CED’s Policy Backgrounders provide timely insights on prominent business and economic policy issues facing the nation.

The Federal Government began a shutdown at 12:01 Wednesday morning, with significant impacts on government services (including economic data). Key issues dividing Congress prompting the shutdown include healthcare subsidies under the Affordable Care Act and Medicaid spending as well as procedural issues regarding spending appropriated by Congress.

Trusted Insights for What’s Ahead®

  • With 60 votes needed for passage, the Senate rejected the House’s proposed continuing resolution 55-45 after also voting down a separate proposal 47-53. The House is not scheduled to convene again until October 7.
  • Some functions, including Social Security, Medicare, defense, law enforcement, and immigration enforcement will continue, but other functions – including the Bureau of Labor Statistics’ release of economic data and some cybersecurity functions – will be suspended during the shutdown.
  • About 750,000 Federal workers will be furloughed. Unlike in past shutdowns, the Administration could use the shutdown to make significant changes in Federal operations, including large-scale reductions of Federal workers.
  • The Economy, Strategy & Finance Center of The Conference Board has released a podcast examining the economic implications of a shutdown.
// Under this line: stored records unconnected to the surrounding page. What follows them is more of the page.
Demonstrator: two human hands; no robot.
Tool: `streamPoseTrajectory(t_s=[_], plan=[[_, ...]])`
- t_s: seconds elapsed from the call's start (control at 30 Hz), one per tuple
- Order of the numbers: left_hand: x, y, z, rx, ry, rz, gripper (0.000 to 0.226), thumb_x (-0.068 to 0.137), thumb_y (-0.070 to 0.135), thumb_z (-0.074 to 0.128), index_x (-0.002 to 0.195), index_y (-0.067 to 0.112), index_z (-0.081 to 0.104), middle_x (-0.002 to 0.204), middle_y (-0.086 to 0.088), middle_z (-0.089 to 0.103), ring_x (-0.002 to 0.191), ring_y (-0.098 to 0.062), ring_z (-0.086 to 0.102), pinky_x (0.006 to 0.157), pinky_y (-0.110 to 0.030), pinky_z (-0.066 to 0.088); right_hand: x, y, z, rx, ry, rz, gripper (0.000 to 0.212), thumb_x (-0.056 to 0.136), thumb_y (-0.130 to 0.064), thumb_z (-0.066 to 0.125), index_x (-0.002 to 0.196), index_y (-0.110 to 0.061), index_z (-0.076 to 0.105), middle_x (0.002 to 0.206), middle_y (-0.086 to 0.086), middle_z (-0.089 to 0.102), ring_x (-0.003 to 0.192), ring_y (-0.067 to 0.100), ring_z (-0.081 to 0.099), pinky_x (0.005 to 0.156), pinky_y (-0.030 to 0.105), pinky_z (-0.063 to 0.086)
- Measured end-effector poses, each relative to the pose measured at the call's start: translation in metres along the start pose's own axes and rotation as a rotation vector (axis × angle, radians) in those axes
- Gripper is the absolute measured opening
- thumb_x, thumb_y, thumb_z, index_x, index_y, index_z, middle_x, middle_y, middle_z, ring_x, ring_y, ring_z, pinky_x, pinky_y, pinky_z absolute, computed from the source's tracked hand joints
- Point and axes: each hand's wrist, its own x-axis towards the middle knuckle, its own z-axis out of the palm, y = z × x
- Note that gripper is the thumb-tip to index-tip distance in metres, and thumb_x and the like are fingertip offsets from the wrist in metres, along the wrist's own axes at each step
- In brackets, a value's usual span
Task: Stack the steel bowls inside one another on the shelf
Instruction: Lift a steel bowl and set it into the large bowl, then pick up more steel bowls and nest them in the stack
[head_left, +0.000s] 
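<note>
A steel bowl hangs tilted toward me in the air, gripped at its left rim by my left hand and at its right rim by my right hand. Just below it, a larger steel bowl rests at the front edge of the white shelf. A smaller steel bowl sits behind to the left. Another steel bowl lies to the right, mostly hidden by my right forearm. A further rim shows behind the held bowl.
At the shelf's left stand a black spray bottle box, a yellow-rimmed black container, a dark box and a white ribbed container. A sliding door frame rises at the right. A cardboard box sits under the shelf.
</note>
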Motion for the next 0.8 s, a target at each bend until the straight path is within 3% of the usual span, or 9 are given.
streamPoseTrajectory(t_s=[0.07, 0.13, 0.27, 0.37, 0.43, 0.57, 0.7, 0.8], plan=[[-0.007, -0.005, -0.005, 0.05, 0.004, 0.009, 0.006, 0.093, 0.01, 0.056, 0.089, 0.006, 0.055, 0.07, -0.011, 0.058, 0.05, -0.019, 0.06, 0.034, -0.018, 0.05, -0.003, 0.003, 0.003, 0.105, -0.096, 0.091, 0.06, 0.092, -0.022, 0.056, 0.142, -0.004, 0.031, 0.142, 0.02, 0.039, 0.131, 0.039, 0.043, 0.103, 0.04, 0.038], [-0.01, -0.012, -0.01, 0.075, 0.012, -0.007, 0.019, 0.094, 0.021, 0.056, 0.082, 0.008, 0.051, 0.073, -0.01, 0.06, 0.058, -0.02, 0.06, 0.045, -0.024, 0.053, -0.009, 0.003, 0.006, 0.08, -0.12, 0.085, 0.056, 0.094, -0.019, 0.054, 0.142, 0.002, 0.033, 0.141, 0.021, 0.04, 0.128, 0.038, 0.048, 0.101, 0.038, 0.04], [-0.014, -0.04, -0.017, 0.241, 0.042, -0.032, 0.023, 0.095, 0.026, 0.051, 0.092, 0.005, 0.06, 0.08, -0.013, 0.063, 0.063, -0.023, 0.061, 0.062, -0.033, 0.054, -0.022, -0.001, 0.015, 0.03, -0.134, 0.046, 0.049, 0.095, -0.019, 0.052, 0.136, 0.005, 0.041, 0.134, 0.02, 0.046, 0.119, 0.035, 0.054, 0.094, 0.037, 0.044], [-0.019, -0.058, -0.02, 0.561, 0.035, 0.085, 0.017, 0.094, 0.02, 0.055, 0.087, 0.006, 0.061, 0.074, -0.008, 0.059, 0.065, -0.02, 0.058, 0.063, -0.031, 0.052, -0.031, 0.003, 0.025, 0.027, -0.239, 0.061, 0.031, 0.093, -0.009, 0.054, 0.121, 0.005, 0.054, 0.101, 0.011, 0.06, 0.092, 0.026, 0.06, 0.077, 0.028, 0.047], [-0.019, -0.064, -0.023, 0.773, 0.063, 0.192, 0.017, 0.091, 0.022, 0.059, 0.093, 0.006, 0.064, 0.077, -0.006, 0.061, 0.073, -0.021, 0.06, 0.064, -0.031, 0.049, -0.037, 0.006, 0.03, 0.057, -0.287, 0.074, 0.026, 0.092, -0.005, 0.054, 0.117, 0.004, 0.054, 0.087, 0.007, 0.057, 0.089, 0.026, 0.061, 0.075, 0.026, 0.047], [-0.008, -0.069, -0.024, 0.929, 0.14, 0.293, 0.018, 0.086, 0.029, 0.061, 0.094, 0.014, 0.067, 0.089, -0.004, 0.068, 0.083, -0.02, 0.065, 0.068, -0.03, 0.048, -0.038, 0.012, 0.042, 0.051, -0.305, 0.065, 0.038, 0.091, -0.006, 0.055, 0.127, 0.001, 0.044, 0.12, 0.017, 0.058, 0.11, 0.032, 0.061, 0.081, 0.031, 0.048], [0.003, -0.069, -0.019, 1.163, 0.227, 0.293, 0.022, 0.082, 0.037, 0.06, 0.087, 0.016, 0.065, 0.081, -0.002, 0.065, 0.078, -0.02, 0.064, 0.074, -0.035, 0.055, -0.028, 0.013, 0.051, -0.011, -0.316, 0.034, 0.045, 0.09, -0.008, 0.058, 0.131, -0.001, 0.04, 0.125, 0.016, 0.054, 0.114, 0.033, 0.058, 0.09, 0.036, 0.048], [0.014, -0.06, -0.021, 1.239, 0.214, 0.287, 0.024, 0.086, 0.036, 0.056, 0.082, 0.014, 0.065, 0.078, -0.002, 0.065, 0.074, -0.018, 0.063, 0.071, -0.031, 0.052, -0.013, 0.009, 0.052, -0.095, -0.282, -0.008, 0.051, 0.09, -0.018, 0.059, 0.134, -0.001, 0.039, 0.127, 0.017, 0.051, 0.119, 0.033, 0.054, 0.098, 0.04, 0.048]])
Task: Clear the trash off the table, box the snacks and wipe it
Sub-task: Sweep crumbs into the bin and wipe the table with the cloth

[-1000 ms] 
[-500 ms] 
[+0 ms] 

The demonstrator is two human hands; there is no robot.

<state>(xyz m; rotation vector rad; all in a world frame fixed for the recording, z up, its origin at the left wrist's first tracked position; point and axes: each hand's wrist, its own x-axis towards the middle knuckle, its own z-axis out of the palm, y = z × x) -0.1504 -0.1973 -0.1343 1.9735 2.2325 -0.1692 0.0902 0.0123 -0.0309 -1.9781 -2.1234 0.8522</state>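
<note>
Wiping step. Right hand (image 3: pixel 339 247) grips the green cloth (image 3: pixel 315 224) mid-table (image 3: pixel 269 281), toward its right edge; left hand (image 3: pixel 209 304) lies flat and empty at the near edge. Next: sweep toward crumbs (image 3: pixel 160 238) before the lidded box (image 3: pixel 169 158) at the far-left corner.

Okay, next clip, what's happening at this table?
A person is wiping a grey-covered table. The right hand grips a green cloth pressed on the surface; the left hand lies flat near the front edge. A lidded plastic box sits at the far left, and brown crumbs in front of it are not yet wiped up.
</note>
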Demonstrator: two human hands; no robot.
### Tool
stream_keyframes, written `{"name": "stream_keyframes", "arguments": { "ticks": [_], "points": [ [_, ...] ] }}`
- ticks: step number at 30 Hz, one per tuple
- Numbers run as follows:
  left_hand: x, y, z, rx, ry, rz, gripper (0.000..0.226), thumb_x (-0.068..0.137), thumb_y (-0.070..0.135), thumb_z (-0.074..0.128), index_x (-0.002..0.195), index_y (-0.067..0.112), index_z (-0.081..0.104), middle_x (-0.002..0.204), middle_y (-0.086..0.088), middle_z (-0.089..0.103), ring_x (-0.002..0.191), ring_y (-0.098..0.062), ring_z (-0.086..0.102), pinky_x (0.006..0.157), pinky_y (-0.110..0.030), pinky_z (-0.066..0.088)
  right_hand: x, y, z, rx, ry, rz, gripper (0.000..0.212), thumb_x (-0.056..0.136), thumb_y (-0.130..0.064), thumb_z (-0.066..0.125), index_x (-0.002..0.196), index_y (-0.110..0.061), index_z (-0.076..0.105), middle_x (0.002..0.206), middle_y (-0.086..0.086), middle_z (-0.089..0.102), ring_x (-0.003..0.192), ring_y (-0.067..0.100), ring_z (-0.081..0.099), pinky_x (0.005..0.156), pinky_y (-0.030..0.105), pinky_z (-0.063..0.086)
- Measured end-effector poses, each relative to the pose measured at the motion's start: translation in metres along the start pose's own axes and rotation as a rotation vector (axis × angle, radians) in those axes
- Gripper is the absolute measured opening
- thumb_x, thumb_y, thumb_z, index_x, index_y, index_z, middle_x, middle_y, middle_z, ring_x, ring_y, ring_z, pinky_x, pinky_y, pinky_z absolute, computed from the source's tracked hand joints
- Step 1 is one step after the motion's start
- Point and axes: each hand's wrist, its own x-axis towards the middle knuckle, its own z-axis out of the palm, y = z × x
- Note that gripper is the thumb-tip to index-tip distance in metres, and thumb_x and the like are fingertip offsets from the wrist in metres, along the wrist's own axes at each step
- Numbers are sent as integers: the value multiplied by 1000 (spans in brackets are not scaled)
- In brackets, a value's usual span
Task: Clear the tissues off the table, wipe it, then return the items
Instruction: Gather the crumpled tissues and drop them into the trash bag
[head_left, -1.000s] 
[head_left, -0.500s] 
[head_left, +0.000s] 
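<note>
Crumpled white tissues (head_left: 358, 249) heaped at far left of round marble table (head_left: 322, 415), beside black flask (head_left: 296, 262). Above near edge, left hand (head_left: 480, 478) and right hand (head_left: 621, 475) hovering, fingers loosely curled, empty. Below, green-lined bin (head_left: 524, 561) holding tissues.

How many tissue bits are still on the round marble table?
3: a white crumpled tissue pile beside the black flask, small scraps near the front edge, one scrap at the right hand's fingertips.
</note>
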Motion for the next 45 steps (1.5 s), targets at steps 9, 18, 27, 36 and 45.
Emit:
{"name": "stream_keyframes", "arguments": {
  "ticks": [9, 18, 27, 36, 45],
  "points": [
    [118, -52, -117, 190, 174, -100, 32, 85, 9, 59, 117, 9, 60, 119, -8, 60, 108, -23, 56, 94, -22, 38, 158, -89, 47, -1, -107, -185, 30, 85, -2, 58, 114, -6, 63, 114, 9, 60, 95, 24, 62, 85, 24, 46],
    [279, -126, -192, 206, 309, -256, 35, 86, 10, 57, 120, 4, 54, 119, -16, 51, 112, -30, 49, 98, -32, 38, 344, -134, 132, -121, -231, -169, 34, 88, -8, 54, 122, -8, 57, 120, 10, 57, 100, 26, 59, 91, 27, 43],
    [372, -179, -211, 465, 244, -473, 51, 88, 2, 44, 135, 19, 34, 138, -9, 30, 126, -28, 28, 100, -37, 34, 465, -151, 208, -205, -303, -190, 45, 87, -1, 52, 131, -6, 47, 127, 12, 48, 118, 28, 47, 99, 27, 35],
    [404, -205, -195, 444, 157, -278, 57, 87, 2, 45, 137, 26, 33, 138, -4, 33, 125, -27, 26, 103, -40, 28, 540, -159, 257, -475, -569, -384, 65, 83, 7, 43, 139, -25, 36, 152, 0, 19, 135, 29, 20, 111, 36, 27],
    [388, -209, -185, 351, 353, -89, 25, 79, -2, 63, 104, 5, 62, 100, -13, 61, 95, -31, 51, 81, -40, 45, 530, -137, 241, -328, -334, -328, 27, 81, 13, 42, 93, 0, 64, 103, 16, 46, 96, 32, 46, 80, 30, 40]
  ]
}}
Federal Government Begins Shutdown

On Friday, September 19, the House passed the Republican CR extending current government funding levels through November 21 by a vote of 217-212. The bill immediately went to the Senate, where it failed that same day by a vote of 44-48. The Senate also rejected a Democratic CR by a vote of 47-45 that would have extended government funding through October 31, permanently extended the ACA premium tax credits scheduled to expire at the end of 2025, and repealed the health care provisions of H.R. 1, also known as the One Big Beautiful Bill Act (OBBBA). Congress then went on its scheduled recess for the week of September 22, with the Senate returning on Monday, September 29. The Speaker of the House adjourned the House through at least October 1; it is currently scheduled to reconvene on October 7.

To attempt a negotiated deal to keep the government open, the President met with senior Congressional leadership (Speaker Mike Johnson (R-LA), Senate Majority Leader John Thune (R-SD), Senate Minority Leader Chuck Schumer (D-NY), and House Minority Leader Hakeem Jeffries (D-NY) on September 29. After the meeting, Senator Schumer said, “We have very large differences on health care and on their ability to undo whatever budget we agree to through rescissions and impoundment.” Senator Schumer floated a seven-to-ten-day CR as a way to prevent a government shutdown, though Senate Majority Whip John Barrasso (R-WY) said that only the House CR proposal will be put on the Senate floor.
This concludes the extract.